[DATA SECTION]:

Start of Block

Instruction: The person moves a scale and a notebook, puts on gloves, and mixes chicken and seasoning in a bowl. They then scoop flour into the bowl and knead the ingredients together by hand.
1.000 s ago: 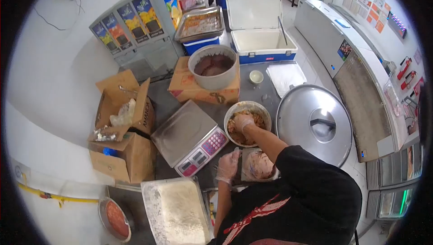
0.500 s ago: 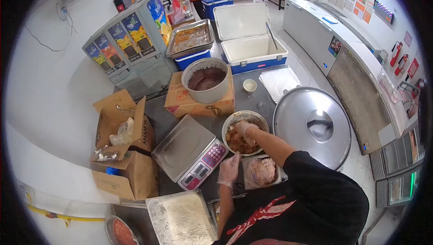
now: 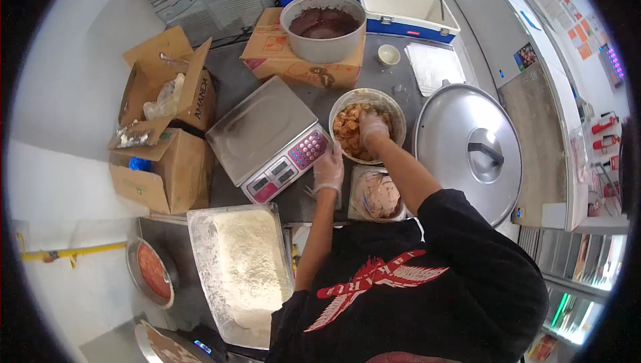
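Observation:
My right hand [image 3: 374, 126], in a clear plastic glove, reaches down into a round whitish bucket [image 3: 402, 122]. Its fingers are sunk among brownish-orange chunks of seasoned meat [image 3: 348, 121] and hidden there. My left hand [image 3: 328, 169], gloved too, is between the scale and the bucket with its fingers stretched forward. Its fingertips are right at the bucket's near left rim, and nothing shows in its palm. The digital scale [image 3: 264, 132] has a bare metal plate. Just below the bucket, a clear tub [image 3: 377, 194] contains pale pink meat.
A tray of flour [image 3: 246, 263] lies at the near left. Cardboard boxes [image 3: 190, 179] flank the scale. Behind stands a big pot [image 3: 322, 48] of dark sauce on a carton [image 3: 267, 49]. A large metal lid [image 3: 441, 146] is at right, an open cooler [image 3: 394, 21] beyond.
The view has tilted down, so the table sits higher in frame. My left hand has shifted from the bucket's near side to its left, beside the scale. My right hand stays in the bucket.

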`<state>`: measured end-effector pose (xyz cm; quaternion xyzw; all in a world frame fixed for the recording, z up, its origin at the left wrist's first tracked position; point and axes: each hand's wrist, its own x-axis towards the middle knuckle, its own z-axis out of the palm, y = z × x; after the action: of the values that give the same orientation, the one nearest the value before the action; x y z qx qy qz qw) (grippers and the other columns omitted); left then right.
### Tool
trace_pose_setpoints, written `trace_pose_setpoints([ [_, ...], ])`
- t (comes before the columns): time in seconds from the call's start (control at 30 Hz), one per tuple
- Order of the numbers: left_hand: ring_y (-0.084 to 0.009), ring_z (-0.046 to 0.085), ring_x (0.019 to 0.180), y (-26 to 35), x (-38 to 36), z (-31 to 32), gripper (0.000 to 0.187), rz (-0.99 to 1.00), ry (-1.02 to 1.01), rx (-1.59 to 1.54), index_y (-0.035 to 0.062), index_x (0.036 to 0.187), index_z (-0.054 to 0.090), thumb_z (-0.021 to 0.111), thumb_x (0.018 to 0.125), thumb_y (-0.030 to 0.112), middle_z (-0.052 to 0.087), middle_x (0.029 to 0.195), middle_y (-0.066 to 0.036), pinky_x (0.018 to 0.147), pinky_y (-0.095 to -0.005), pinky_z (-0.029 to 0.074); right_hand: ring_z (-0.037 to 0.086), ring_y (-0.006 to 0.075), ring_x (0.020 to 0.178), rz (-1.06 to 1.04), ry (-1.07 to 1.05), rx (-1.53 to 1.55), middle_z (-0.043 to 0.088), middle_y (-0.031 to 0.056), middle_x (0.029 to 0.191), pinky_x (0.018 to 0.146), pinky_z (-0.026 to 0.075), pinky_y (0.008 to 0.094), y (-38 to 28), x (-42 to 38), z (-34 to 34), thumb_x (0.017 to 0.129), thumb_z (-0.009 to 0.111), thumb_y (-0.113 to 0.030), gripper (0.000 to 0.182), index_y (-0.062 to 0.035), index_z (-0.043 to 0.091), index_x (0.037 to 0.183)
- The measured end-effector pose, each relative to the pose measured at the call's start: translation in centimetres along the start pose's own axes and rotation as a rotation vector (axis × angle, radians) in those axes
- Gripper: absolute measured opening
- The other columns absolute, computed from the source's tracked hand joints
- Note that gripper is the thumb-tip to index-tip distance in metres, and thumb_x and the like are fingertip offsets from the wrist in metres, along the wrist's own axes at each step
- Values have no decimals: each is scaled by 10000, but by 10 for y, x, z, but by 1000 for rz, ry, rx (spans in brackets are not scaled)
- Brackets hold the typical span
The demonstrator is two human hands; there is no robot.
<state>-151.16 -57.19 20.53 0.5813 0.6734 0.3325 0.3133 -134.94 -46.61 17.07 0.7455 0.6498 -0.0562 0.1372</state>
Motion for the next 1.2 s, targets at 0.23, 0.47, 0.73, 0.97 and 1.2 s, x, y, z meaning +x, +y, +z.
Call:
trace_pose_setpoints([
  [0.23, -490, 633, 865, -13, 13, 33, 716, -149, -187, 37, -87, 857, 689, 439, 980, 572, 641, 813, -324, 797, -517, 466, 717, 231, 994, -23, -164, 178, 742, 115, 1035, 842, 591, 371, 12, 30, 3, 635, 835, -120, 376, -78, 760, 1001],
  [0.47, -470, 652, 820, -22, 13, 37, 581, -74, -21, 13, -65, 814, 694, 519, 951, 471, 652, 790, -302, 765, -515, 515, 702, 310, 947, -1138, -154, -278, 717, 173, 1053, 812, 574, 349, 49, 80, -43, 672, 806, -328, 509, -78, 719, 1106],
  [0.73, -452, 649, 746, -22, 18, 40, 547, -144, -3, 22, -71, 700, 677, 569, 905, 424, 627, 740, -299, 719, -512, 496, 696, 268, 1015, -370, -365, -312, 719, 161, 1051, 868, 568, 364, 40, 64, 37, 557, 890, -381, 571, -36, 747, 989],
  [0.97, -460, 641, 732, -16, 18, 35, 535, -148, -30, -6, -72, 736, 680, 570, 900, 425, 628, 740, -301, 718, -510, 498, 695, 289, 1022, -91, -260, 5, 720, 162, 1053, 852, 576, 368, 38, 69, 15, 555, 910, -245, 519, -52, 752, 1009],
  [1.2, -450, 664, 784, -13, 14, 28, 497, -141, -34, -35, -54, 795, 708, 528, 938, 387, 658, 812, -300, 749, -521, 533, 699, 303, 978, -705, -240, -477, 726, 151, 999, 842, 557, 379, 49, 77, -16, 844, 671, -243, 256, -69, 755, 1012],
])
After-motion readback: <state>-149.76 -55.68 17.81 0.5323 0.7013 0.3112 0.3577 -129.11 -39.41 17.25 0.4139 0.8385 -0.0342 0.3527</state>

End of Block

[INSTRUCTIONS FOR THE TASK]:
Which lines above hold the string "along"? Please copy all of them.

[RESPONSE]:
- The measured end-effector pose, each relative to the pose measured at the call's start: translation in centimetres along the start pose's own axes and rotation as a rotation vector (axis × angle, radians) in those axes
- Note that gripper is the thumb-tip to index-tip distance in metres, and thumb_x and the like are fingertip offsets from the wrist in metres, along the wrist's own axes at each step

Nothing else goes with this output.